**Instructions for the task**
Find each line below that includes "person", then copy it.

**Material for the task**
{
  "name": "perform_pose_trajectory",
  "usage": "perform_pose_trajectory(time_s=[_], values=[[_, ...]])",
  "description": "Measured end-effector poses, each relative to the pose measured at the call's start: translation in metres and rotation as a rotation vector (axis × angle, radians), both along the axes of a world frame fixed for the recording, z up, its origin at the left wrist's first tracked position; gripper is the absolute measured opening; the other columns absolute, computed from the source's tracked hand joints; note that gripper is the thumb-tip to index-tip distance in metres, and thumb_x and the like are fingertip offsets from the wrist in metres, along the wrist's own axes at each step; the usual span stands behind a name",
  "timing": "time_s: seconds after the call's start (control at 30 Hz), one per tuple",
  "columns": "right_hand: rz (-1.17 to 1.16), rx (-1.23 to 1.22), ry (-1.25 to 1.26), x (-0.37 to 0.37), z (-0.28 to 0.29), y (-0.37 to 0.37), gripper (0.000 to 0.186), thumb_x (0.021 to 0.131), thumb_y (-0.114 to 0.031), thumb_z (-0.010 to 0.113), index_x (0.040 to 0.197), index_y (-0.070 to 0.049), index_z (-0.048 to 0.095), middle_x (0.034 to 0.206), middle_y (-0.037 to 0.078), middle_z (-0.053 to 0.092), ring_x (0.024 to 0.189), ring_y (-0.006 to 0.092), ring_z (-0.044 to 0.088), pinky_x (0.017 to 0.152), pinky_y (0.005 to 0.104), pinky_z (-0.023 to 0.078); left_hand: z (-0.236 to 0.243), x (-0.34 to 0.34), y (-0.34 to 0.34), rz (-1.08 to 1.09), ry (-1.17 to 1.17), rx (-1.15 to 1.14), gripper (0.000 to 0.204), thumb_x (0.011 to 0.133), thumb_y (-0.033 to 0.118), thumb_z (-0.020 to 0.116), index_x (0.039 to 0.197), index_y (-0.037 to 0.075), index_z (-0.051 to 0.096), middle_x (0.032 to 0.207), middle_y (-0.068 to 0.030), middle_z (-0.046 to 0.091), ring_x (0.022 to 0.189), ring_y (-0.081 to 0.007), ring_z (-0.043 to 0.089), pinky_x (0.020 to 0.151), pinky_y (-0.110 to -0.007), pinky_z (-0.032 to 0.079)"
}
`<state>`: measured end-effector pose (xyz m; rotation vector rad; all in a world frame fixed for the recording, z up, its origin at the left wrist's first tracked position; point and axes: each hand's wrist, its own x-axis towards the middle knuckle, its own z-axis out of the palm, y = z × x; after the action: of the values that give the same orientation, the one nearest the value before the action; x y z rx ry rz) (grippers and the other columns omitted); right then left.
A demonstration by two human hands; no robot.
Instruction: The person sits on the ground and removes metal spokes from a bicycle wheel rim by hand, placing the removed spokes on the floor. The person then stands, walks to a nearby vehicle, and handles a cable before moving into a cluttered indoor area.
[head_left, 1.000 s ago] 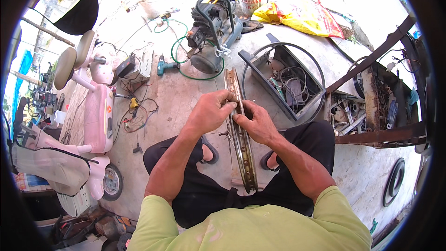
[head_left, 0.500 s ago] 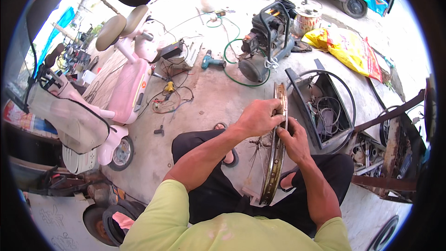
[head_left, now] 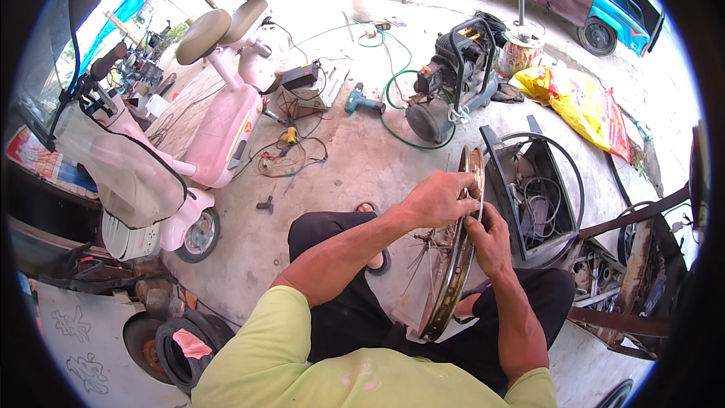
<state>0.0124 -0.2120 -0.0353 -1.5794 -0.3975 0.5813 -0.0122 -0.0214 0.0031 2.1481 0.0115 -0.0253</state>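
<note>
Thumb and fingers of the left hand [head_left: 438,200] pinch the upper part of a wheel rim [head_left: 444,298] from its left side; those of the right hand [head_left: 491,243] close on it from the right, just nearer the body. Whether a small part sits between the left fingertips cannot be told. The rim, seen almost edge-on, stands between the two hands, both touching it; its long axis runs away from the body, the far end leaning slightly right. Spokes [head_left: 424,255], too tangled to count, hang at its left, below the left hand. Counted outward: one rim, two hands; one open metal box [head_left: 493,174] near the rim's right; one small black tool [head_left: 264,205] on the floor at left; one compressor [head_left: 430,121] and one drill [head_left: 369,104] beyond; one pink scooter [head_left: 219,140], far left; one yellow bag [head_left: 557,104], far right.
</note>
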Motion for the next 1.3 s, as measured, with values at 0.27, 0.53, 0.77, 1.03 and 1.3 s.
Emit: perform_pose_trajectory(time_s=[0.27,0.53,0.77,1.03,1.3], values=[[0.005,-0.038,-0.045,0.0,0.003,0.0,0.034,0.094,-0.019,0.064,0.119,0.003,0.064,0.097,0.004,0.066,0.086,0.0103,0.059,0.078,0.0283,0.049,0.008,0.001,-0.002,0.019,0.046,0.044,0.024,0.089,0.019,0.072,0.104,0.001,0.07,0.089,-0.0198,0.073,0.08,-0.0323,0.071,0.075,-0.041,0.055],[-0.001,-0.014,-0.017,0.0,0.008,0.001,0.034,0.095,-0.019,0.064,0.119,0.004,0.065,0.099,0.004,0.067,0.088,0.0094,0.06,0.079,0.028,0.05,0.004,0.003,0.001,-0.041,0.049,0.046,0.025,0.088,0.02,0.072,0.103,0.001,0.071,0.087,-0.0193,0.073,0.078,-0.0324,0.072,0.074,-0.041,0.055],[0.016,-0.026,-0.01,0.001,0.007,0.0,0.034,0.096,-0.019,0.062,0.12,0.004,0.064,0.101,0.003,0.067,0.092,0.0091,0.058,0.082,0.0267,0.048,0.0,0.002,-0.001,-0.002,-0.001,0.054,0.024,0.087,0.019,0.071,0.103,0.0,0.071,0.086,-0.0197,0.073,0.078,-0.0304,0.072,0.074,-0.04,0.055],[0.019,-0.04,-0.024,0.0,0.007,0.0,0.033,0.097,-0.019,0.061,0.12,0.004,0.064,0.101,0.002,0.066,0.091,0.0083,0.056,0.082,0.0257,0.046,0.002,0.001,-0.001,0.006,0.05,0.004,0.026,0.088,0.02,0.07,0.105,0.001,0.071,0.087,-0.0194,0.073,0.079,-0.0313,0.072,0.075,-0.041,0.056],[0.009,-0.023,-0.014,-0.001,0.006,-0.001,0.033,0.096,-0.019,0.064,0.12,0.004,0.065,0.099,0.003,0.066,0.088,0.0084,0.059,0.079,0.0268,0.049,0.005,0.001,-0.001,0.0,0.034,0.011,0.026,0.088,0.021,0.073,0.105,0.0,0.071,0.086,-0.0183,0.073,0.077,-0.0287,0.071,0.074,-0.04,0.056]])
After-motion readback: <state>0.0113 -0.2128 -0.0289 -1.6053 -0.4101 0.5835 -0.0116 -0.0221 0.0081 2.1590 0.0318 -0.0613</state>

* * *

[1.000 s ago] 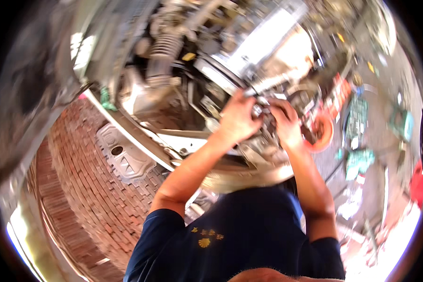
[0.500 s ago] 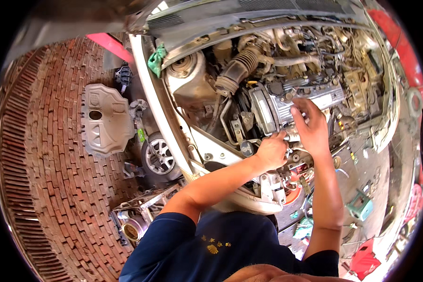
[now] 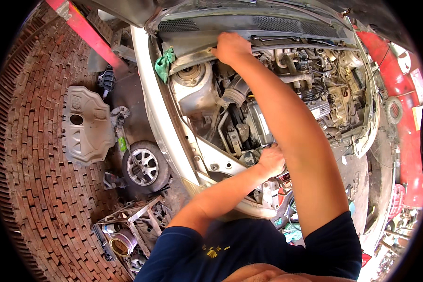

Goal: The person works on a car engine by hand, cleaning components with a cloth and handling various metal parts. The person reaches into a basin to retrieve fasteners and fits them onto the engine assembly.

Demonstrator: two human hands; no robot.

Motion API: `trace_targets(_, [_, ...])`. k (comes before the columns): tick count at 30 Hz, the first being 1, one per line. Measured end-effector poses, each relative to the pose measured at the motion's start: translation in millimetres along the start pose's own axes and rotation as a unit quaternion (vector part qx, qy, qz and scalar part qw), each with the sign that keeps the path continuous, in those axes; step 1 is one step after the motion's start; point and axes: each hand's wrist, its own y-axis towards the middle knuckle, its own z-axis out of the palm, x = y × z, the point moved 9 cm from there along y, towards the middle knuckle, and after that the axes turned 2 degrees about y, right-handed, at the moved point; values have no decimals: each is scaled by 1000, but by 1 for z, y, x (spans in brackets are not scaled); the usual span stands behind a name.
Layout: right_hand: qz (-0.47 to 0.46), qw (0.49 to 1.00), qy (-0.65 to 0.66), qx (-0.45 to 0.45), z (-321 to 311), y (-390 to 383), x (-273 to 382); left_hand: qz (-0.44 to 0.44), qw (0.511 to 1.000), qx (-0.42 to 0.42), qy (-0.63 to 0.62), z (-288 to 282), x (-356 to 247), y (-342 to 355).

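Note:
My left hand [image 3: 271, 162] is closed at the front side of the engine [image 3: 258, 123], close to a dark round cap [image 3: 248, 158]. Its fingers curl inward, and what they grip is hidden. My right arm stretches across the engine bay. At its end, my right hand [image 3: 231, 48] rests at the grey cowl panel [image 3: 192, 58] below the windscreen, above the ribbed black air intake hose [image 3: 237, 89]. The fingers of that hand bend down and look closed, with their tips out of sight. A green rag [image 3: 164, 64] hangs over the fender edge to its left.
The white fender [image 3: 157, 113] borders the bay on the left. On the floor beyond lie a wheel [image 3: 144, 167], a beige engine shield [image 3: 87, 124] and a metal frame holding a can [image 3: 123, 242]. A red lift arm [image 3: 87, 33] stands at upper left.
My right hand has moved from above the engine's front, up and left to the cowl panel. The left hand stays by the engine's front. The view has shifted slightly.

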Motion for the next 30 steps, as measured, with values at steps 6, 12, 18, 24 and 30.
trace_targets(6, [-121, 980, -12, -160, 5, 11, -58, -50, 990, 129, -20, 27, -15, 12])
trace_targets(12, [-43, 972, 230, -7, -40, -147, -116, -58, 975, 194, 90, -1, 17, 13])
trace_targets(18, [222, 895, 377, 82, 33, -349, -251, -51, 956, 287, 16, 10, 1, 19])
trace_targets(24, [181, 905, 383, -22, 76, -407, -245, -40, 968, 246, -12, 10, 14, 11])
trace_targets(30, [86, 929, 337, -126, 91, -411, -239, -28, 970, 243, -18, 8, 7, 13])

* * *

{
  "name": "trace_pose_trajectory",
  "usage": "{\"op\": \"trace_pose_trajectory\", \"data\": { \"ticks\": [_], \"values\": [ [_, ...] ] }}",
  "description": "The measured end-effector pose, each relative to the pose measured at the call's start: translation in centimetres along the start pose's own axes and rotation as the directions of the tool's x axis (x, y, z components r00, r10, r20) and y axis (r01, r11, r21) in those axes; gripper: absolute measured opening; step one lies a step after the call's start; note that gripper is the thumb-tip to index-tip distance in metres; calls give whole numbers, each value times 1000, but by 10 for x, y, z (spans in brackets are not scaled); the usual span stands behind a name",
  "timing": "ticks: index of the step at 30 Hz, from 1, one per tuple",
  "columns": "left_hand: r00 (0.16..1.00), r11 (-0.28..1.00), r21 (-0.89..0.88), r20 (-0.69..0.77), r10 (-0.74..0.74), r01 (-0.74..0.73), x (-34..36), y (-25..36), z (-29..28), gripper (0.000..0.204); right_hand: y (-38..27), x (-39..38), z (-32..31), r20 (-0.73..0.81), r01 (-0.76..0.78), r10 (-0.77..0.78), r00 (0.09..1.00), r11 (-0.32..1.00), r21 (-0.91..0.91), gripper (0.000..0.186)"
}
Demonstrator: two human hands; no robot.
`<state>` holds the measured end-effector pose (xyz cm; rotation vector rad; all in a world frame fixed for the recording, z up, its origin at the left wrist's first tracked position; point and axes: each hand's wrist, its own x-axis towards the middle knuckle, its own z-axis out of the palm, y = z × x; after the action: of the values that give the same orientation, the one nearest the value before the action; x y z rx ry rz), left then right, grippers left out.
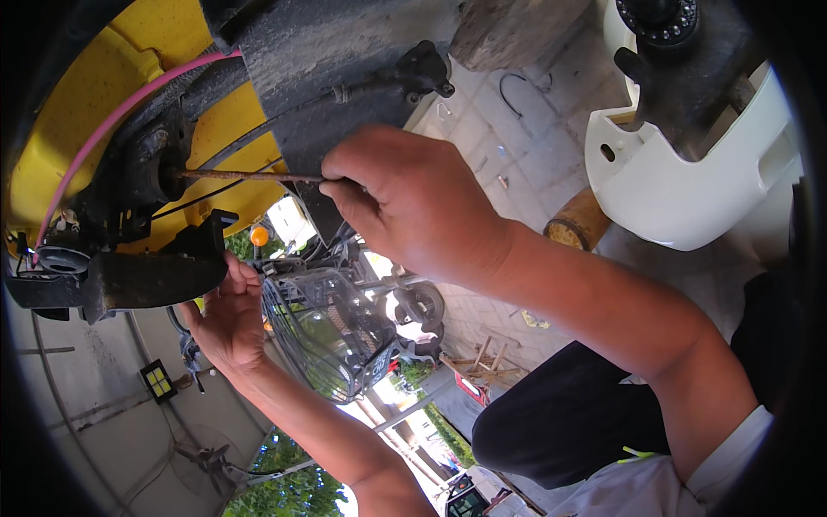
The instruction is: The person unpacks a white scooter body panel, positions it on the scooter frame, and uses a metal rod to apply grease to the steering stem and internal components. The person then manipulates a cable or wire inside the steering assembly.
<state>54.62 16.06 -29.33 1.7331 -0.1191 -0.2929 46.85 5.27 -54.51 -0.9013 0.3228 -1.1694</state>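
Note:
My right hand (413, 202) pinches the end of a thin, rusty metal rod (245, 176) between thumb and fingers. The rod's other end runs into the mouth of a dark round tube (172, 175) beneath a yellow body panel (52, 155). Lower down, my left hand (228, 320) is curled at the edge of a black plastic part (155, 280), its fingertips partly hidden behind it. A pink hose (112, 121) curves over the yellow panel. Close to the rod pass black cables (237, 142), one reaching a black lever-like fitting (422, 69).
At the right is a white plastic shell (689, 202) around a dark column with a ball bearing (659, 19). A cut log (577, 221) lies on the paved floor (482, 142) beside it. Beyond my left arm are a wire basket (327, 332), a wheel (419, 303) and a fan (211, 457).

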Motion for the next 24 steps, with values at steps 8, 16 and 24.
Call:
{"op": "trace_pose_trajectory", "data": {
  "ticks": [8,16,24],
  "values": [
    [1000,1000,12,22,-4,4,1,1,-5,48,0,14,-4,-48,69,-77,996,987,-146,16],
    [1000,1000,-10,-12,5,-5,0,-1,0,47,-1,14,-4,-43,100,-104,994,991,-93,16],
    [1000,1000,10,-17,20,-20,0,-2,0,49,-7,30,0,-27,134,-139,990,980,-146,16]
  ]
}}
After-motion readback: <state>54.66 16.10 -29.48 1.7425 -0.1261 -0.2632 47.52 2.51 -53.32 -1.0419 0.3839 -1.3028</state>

**Your solution**
Instruction: The person sits on the ground and removes metal spokes from a bicycle wheel rim by hand, placing the removed spokes on the floor. The person then stands, walks to a nearby vehicle, and handles a cable before moving into a cluttered indoor area.
Goal: The person works on a car engine by hand, cleaning components with a cloth and handling various metal parts. The person reaches into a basin to retrieve fasteners and fits them onto the engine assembly.
The instruction is: The person unpacks a white scooter body panel, positions it on the scooter frame, and uses a metal rod to apply grease to the steering stem and internal components. The person then manipulates a cable or wire inside the steering assembly.

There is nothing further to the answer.